Quali sono le principali politiche del Partito Repubblicano di cui lei è leader in termini di economia, politica interna ed estera?

Serve un’economia sociale di mercato aperta al mondo con un trattato di libero commercio, l’export è fondamentale per l’economia cilena. Crediamo in una società con la persona al centro e non lo Stato, crediamo nella libertà di espressione, di parola, nell’insegnamento e nella famiglia come nucleo fondamentale. Per quanto concerne la posizione in politica estera, guardiamo al benessere dei nostri cittadini, non entriamo in dispute esterne, non vogliamo entrare in quella tra Usa e Cina, dobbiamo aprire maggiormente il nostro mercato all’Europa: il Sud America il Cile è un partner importante grazie al litio, alla frutta e non solo.

Uno dei temi principali del suo partito è la lotta all’immigrazione clandestina, come sa il tema dell’immigrazione è centrale nella politica italiana, cosa consiglierebbe al governo italiano per frenare tale fenomeno?

Non sono nessuno per dire cosa dovrebbe fare la Meloni che ha una linea chiara. Ho visto che è stata in Tunisia e ha spiegato quali sono i rischi dell’immigrazione illegale. In Cile, se entri nel nostro Paese devi anche accettarne la cultura chiedendo di adeguarsi al nostro stile di vita, ai nostri costumi e alle nostre radici, alla lingua e all’autorità. Abbiamo un problema con le organizzazioni illegali e la polizia deve poter far rispettare la legge. C’è chi entra illegalmente e non può lavorare e si ritrova a stare per strada, una situazione che genera dei problemi di sicurezza: costoro infrangono due volte la legge, entrando illegalmente e poi lavorando illegalmente nel nostro paese.

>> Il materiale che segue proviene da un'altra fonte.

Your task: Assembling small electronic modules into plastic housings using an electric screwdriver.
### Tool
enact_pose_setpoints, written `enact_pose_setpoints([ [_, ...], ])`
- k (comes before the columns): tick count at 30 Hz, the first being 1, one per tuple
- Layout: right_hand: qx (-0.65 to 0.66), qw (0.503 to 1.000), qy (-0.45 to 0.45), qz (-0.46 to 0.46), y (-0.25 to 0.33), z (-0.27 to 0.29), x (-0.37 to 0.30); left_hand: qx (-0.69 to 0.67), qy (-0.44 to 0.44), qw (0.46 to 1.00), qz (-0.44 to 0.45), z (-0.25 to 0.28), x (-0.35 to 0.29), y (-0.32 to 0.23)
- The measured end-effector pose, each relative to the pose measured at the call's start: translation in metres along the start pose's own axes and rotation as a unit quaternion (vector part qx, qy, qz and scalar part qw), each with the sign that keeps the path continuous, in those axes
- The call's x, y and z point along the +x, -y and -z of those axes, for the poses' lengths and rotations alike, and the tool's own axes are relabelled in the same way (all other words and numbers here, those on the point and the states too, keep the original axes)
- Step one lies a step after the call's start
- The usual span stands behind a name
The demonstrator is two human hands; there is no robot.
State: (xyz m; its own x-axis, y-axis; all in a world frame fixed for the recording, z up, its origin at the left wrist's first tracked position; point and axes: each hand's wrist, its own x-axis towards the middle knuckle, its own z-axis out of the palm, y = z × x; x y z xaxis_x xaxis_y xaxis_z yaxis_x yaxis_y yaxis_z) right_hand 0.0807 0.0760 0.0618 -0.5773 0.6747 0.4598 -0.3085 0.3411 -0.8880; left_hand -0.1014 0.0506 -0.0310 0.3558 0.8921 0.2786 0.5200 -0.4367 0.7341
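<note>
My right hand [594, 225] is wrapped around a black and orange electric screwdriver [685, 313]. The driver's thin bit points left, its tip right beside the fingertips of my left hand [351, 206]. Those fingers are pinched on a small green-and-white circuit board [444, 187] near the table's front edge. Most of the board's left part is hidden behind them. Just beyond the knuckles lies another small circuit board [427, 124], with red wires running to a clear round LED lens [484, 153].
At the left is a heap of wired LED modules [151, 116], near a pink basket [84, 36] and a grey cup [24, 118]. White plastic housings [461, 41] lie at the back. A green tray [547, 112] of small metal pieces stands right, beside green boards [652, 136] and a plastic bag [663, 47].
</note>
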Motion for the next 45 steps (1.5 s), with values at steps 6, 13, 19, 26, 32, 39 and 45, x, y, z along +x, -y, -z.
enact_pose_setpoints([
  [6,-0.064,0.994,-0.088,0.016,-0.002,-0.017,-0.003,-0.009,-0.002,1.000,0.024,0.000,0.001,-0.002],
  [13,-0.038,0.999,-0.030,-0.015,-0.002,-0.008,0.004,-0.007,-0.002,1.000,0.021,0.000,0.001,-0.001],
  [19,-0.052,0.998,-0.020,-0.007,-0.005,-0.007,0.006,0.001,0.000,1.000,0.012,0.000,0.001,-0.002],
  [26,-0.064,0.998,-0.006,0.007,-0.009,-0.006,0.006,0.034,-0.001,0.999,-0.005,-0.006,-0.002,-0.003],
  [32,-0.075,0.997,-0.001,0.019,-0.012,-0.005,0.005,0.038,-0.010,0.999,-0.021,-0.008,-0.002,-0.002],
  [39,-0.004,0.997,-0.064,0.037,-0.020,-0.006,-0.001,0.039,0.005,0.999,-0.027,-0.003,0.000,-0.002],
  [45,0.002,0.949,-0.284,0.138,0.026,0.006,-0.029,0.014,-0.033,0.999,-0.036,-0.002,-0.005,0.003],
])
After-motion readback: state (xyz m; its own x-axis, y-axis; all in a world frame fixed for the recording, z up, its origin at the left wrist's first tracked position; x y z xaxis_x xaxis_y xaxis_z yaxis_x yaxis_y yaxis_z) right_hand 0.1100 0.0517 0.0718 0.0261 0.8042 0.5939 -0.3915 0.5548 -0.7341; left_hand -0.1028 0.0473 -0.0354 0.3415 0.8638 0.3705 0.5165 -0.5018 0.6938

Nel nord del Cile molte persone muoiono nelle montagne, ci sono dei gruppi che occupano i passi illegalmente e, se una persona non paga, viene abbandonata a metà del cammino, molti migranti sono morti così, per questo occorre fermare le partenze nel paese di origine.

Lei è un fervente cattolico e sostenitore di politiche antiabortiste, c’è ancora posto per i cattolici in politica?

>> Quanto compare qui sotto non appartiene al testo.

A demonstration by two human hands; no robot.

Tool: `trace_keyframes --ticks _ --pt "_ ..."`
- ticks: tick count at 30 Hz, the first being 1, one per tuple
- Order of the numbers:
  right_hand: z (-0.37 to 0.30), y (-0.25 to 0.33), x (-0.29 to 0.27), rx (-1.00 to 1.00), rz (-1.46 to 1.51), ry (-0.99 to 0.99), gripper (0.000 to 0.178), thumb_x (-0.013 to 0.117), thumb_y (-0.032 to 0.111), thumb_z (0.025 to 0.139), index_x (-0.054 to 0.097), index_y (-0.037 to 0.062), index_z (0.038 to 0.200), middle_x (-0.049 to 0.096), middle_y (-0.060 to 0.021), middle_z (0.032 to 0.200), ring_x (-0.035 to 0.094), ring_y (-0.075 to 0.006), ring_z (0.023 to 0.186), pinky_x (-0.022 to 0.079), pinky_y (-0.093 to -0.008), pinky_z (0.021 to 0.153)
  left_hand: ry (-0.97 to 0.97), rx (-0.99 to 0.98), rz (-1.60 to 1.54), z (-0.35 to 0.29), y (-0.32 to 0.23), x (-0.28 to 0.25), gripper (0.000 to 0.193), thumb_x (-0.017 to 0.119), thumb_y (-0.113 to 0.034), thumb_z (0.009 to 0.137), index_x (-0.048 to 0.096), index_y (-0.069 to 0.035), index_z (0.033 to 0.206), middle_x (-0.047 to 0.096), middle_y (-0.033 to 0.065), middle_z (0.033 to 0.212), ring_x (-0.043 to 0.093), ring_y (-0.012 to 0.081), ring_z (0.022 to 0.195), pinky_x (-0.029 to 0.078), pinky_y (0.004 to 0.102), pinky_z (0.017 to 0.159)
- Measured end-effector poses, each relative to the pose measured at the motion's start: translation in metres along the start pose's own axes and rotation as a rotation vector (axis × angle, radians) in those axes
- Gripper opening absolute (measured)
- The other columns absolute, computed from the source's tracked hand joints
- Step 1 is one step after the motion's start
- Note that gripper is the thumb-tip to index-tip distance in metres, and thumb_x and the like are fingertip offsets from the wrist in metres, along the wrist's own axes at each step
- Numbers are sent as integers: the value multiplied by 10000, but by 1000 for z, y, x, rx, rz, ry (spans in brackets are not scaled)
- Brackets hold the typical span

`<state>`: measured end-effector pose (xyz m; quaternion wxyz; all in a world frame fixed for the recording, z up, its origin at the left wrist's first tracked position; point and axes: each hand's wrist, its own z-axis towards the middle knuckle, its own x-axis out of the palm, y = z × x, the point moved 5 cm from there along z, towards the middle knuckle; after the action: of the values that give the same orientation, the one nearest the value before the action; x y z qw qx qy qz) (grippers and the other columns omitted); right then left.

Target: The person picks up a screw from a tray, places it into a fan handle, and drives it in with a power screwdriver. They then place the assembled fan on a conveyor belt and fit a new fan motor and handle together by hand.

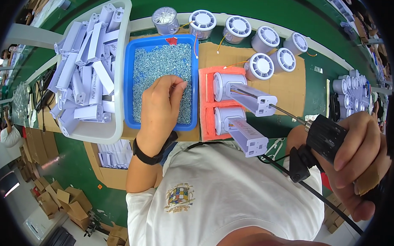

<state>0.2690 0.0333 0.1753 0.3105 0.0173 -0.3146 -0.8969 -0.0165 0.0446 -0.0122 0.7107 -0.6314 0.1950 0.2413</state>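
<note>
White fans: two lie in red foam, between my two hands, with their long ends pointing toward the right hand.
Right hand: wraps its fingers around a black screwdriver; the thin metal rod runs left from it to the end of the upper fan.
Left hand: is over the screws, thumb and fingertip close together; the tips are too small to see well, so I cannot tell if they pinch one.
Blue tray: under the left hand, full of little silver screws.
White bin: left of the left hand, heaped with long white parts.
Round drums: beyond the left hand, running off to its right.
</note>
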Motion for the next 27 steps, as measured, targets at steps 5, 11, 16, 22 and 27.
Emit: trace_keyframes --ticks 5,11,16,22,27 --pt "-1 1 -2 0 4 -21 333 814 328 777 588 129 634 663 19 704 670 -112 567 584 -224 560 38 -75 -92 -1 3 3 96 737 -27 880 691 15 952 712 142 828 702 237 686 548 341 612" --pt "0 1 -2 10 26 -38 338 801 305 804 569 143 620 650 32 685 671 -96 581 589 -211 573 5 283 -219 -1 -46 10 147 795 -10 820 714 -10 944 733 114 840 716 187 697 552 287 605" --pt "-2 1 -6 13 32 -63 348 791 287 827 553 155 609 640 42 669 672 -83 593 593 -201 584 93 381 -287 1 -52 19 198 795 77 791 715 23 964 755 103 913 743 149 794 593 256 704" --pt "-8 1 -12 94 81 -83 356 782 262 846 546 166 598 634 53 649 666 -72 585 592 -188 589 39 325 -438 1 -47 20 217 798 101 772 706 35 958 756 110 932 742 160 806 597 269 729" --pt "-2 -10 -8 -57 203 7 511 631 349 969 320 70 1262 557 -42 860 617 -180 720 583 -346 611 35 322 -482 3 -46 20 223 794 111 771 703 43 962 756 114 930 747 171 812 604 279 743"
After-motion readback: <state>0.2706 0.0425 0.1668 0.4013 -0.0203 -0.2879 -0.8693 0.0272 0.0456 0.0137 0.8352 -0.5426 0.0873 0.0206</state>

Sono un cattolico praticante e non sono mai stato una persona intollerante. Mi presento come un politico cattolico, mentre l’attuale presidente è ateo. Non voglio portare la religione in politica ma difendo i valori cattolici. Voglio essere trasparente e onesto anche se molte volte i politici ingannano i cittadini ma questo non è un problema di fede o religione.

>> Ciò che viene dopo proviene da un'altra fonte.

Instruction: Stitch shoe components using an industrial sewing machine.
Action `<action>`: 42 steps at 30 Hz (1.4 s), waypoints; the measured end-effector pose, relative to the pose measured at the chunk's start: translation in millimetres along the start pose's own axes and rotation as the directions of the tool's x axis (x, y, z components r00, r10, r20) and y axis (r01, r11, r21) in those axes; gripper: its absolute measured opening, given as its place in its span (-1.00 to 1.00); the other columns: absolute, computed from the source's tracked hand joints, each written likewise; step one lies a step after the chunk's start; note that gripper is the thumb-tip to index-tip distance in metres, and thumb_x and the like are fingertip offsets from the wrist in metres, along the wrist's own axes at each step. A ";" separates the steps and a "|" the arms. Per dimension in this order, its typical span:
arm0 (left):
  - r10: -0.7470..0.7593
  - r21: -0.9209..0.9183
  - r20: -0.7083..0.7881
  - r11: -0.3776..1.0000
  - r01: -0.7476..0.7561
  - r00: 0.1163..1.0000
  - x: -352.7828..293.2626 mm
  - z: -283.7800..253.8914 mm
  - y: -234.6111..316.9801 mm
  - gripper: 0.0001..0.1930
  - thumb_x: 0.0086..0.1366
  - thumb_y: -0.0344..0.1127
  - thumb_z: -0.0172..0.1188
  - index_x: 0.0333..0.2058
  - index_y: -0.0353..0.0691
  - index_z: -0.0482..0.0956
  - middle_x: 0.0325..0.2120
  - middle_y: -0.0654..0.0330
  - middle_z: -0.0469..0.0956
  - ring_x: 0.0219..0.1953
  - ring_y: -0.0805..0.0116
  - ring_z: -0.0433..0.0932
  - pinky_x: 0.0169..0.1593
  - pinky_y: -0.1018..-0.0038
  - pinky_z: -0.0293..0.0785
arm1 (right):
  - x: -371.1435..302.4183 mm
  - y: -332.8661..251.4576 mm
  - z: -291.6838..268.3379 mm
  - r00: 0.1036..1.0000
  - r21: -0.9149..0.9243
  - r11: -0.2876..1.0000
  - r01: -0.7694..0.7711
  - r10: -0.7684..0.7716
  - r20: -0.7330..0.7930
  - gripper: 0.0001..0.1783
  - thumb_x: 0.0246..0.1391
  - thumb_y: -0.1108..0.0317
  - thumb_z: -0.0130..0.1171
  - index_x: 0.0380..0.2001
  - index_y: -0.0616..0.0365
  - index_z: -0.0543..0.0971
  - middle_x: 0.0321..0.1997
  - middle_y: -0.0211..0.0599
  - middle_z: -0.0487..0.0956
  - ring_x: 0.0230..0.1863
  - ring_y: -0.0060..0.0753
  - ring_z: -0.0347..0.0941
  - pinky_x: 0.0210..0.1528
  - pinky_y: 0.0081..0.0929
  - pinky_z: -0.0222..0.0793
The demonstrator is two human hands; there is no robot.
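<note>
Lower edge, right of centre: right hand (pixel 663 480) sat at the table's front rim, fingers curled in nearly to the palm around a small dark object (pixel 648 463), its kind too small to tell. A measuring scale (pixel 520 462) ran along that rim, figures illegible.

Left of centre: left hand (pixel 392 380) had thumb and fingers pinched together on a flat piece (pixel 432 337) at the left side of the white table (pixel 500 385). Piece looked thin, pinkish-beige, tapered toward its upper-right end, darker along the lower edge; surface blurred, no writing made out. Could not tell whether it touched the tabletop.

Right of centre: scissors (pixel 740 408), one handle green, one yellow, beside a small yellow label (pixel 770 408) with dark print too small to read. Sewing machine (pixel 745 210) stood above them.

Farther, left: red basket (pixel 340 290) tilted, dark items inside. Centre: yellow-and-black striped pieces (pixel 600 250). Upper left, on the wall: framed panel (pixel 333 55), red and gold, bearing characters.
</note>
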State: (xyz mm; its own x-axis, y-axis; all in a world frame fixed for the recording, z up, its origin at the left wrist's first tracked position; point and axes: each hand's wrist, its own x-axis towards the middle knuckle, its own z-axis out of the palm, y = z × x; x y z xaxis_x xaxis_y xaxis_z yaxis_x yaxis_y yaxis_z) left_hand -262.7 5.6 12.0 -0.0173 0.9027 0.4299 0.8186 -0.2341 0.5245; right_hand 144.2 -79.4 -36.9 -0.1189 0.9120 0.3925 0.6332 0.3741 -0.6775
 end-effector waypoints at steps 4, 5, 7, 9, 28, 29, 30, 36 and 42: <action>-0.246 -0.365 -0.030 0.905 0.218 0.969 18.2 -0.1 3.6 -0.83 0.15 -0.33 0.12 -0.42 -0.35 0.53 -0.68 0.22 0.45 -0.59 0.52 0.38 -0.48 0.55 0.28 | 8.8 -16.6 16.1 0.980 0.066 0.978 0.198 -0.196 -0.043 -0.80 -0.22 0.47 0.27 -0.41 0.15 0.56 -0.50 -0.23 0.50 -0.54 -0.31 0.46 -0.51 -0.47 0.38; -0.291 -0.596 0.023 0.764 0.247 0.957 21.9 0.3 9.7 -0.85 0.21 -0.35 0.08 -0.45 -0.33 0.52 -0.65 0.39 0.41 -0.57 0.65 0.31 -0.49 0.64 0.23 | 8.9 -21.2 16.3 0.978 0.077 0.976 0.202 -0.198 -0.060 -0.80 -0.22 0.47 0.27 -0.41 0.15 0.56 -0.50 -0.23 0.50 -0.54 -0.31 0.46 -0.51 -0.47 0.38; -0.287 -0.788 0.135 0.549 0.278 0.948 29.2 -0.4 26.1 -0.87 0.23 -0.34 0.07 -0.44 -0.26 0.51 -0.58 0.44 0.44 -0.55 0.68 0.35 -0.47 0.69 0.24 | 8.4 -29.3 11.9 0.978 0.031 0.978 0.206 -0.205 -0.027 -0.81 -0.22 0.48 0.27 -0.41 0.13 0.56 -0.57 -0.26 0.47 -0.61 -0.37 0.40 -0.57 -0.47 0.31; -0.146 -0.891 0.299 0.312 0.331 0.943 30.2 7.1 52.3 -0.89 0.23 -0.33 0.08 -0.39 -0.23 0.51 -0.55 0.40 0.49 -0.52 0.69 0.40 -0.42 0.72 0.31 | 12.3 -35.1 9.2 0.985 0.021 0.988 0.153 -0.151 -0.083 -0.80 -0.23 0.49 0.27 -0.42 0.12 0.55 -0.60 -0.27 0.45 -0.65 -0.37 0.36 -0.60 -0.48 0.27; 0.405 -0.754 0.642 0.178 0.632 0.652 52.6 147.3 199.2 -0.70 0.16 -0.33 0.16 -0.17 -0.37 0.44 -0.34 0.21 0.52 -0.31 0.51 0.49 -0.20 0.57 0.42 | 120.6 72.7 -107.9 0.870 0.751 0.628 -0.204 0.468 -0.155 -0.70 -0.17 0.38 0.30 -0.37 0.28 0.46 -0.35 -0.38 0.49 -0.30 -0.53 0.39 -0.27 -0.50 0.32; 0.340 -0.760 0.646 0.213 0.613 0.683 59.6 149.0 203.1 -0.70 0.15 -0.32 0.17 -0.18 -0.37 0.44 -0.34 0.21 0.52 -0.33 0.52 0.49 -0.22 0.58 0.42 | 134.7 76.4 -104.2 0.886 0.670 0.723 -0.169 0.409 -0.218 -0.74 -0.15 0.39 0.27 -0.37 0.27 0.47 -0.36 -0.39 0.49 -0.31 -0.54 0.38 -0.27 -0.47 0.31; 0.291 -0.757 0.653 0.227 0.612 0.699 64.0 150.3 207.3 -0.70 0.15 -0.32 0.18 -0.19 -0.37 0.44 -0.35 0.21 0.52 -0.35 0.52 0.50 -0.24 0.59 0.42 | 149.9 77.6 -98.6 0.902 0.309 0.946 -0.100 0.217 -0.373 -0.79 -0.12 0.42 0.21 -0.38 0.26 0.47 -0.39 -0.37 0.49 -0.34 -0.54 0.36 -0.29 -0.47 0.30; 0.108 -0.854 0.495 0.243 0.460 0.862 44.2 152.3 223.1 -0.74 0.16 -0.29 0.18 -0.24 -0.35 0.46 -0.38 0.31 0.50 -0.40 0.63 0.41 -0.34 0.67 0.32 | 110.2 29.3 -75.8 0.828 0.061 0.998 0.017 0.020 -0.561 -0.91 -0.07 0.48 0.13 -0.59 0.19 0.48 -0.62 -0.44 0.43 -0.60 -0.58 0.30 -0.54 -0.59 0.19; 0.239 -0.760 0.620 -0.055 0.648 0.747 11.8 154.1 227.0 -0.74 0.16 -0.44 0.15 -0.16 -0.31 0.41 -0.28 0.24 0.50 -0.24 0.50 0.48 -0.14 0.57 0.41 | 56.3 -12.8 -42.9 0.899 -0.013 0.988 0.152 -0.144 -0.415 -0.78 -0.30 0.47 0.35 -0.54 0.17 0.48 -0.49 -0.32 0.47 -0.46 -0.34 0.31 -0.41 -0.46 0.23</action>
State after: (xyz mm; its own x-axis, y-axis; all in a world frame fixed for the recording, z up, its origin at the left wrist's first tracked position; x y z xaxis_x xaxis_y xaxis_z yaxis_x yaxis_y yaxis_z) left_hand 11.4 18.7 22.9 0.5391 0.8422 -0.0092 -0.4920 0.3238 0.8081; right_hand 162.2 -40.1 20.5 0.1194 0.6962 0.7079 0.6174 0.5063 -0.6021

Alle elezioni per l’Assemblea costituente del 7 maggio il suo partito ha ottenuto quasi il 35%, pensa che sia possibile un cambio di maggioranza in Cile?

Sì, è possibile, la sinistra ha ottenuto il potere dicendo cose in cui non non vere e in cui non credono come tenere le frontiere aperte, raggirare le persone… Con le prossime elezioni penso possa esserci un cambiamento, abbiamo visto ciò che è accaduto in Perù, Colombia e in Brasile. Anche nel resto del Sud America potrà esserci un cambio.

Cosa significa essere un conservatore in America latina?

Rispettare la persona. La persona deve essere più centrale dello Stato. Va difesa la libertà della persona, la libertà religiosa, la libertà di insegnamento, bisogna garantire una migliore qualità della vita, questo occorre per ottenere più libertà, libertà nell’educare i propri figli e in un progetto educativo che non ti impone lo Stato, rispettare agli altri rispettare la natura. La sinistra è capace di arrivare all’estremo ed eliminare la persona. Siamo amanti della natura, se non la si rispetta non c’è vita, c’è bisogno che venga difesa la natura coniugandola con l’identità.